Your instructions: Read through the data and count the lines that contain the string "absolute"; give only the result.

(Record extracts begins)

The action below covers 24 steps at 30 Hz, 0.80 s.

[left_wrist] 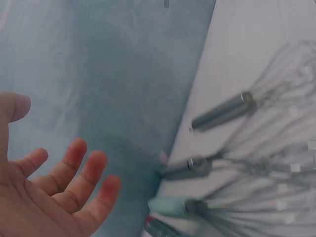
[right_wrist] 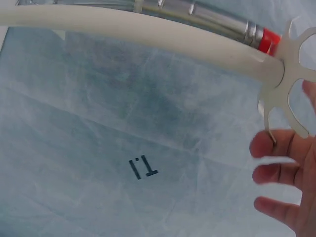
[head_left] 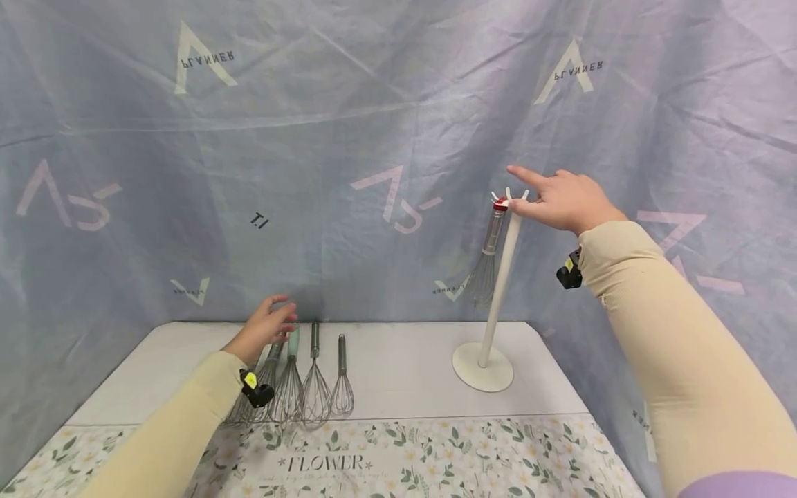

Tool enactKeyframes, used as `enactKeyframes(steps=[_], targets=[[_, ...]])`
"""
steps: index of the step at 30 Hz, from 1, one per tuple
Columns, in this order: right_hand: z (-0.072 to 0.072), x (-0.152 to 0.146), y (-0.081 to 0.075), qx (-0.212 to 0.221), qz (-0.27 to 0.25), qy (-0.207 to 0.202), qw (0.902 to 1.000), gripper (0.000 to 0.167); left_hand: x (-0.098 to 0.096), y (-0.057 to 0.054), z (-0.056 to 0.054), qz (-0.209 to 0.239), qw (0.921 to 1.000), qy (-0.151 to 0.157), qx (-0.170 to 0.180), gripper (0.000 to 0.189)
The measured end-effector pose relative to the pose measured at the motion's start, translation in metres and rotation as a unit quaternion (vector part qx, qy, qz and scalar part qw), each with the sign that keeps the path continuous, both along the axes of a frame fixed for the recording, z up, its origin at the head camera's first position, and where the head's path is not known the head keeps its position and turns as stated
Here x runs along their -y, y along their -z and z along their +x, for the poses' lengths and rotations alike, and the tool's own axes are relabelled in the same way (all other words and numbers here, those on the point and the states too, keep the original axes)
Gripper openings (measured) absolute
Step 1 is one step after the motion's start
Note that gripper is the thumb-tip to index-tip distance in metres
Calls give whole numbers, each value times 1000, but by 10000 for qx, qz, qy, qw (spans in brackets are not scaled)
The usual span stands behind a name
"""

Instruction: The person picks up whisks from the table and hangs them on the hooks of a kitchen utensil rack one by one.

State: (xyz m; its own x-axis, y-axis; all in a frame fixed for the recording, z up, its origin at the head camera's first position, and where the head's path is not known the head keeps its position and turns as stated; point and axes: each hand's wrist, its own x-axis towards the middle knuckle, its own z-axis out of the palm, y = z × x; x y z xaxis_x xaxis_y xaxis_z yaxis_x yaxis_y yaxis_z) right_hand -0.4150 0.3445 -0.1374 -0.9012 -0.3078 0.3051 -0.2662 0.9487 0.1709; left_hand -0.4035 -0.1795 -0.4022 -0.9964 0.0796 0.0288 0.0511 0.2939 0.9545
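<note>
A white stand [head_left: 506,270] with a round base and a ring of hooks [right_wrist: 284,89] rises at the right. From one hook hangs a metal whisk [head_left: 494,232] with a red handle end. My right hand [head_left: 568,200] is at the hooks, index finger extended and thumb beside them; in the right wrist view a finger overlaps a hook tip. My left hand [head_left: 266,325], fingers spread and holding nothing, hovers by the handles of several whisks lying side by side. Among them are a teal-handled whisk [left_wrist: 173,207] and a small grey-handled whisk [head_left: 342,356].
The whisks lie at the left of the white table [head_left: 405,373], their wires towards a floral mat [head_left: 473,449] printed with FLOWER. A grey-blue cloth [head_left: 324,159] with printed letters hangs behind and around the table.
</note>
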Motion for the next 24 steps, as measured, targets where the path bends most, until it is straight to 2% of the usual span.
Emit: enactKeyframes(steps=[3, 6, 12, 16, 24], targets=[[-1, 6, -1, -136, 253, 147, 9995, 82, 11, 9, 1, 40, 10000, -85, 25, 73], [-3, 8, -1, -186, 296, 246, 9991, 86, 21, 17, 2, 111, 9999, -125, 9, 73], [-5, 9, 0, -228, 210, 320, 9990, 92, 34, 30, 1, 257, 9995, -195, -55, 75], [-5, 9, 1, -215, 144, 340, 9991, 95, 42, 38, -1, 185, 9993, -338, -6, 76], [-4, 8, 5, -283, -75, 286, 9992, 94, 55, 54, -4, 355, 9976, -587, 123, 75]])
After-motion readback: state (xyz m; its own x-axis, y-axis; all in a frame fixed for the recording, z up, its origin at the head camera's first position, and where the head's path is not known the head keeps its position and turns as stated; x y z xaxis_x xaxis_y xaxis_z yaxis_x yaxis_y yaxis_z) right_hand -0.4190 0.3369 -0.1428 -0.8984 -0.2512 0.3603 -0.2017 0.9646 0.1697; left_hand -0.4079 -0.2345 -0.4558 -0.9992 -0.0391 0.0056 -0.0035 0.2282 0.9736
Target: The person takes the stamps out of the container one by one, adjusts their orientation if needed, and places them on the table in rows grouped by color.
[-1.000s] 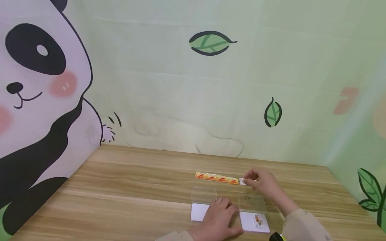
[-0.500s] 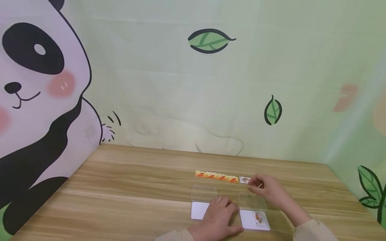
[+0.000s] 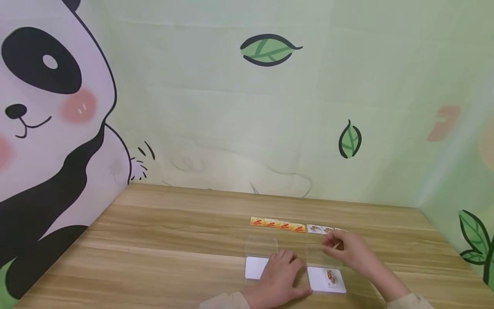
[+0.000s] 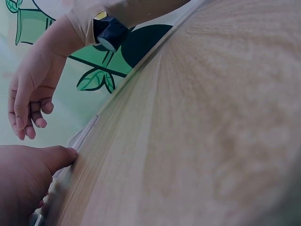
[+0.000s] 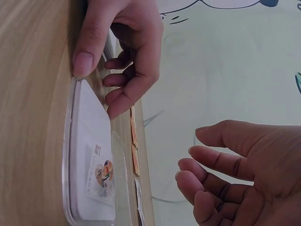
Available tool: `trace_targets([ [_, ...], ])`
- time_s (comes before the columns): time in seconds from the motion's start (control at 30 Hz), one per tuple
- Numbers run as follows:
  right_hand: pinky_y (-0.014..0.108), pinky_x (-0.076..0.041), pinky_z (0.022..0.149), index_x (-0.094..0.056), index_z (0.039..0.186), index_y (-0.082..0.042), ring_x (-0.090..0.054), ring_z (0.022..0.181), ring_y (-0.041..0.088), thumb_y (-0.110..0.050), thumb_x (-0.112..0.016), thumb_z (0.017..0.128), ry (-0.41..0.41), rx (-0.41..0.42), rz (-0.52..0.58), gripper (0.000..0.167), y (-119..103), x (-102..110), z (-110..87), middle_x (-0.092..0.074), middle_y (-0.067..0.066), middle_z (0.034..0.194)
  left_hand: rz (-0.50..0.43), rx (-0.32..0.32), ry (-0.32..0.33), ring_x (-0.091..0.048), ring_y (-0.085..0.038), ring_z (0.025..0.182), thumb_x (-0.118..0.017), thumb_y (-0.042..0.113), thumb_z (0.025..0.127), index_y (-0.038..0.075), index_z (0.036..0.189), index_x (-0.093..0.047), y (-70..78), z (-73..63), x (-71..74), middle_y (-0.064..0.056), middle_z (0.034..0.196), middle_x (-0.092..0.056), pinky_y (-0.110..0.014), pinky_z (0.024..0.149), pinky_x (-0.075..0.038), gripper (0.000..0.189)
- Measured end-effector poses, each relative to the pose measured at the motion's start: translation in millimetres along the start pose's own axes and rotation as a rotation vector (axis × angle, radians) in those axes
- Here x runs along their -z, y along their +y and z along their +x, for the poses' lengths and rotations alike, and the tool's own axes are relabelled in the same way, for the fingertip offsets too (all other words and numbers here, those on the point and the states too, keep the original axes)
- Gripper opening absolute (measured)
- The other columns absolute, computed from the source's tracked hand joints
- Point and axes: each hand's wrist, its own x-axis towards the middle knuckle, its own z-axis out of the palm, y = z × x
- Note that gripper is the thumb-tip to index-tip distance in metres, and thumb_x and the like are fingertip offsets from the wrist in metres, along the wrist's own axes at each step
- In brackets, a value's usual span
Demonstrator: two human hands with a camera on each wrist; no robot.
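Note:
My right hand (image 3: 351, 249) hovers over the clear raised lid of the right-hand case, fingers loosely bent; in the right wrist view nothing shows in its fingers (image 5: 211, 157). That shallow plastic case (image 3: 316, 281) holds white backing and a small stamp-like picture (image 3: 330, 279). At the case's left edge, my left hand (image 3: 279, 274) rests with its thumb touching the near corner. A second case (image 3: 254, 267) with white backing lies left, partly hidden by that hand. Farther back, several orange stamp-like pieces (image 3: 283, 225) and white picture pieces (image 3: 314, 229) form a row.
The wooden table (image 3: 173, 240) runs back to a pale green printed backdrop (image 3: 216, 107). A large panda picture (image 3: 96, 141) covers the left side. On the right wrist sits a dark strapped device (image 4: 110, 34), seen in the left wrist view.
My right hand has moved right and nearer, away from the row's first white piece. More white pieces now show at the row's right end. My left hand stays in place.

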Motion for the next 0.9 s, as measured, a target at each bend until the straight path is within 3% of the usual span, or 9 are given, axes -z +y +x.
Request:
trace_targets([
  [0.47, 0.019, -0.049, 0.061, -0.065, 0.091, -0.004, -0.052, 0.068, -0.003, -0.015, -0.069, 0.086, -0.057, 0.008, 0.038, 0.012, 9, -4, -14.3, -0.065, 0.001, 0.083, -0.001, 0.005, -0.005, -0.048, -0.009, 0.105, -0.070, 0.057, 0.078, 0.025, 0.111, -0.063, 0.2, 0.3, -1.1, 0.008, 0.107, -0.053, -0.026, 0.089, -0.040, 0.047],
  [0.9, 0.019, -0.048, 0.060, -0.066, 0.091, -0.002, -0.052, 0.068, -0.005, -0.013, -0.070, 0.084, -0.060, 0.003, 0.060, 0.014, 24, -8, -25.1, -0.066, 0.002, 0.084, -0.014, 0.012, -0.018, -0.048, -0.010, 0.107, -0.070, 0.056, 0.079, 0.025, 0.111, -0.064, 0.8, 1.2, 0.5, 0.007, 0.110, -0.055, -0.028, 0.091, -0.041, 0.045],
])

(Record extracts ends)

Output: 3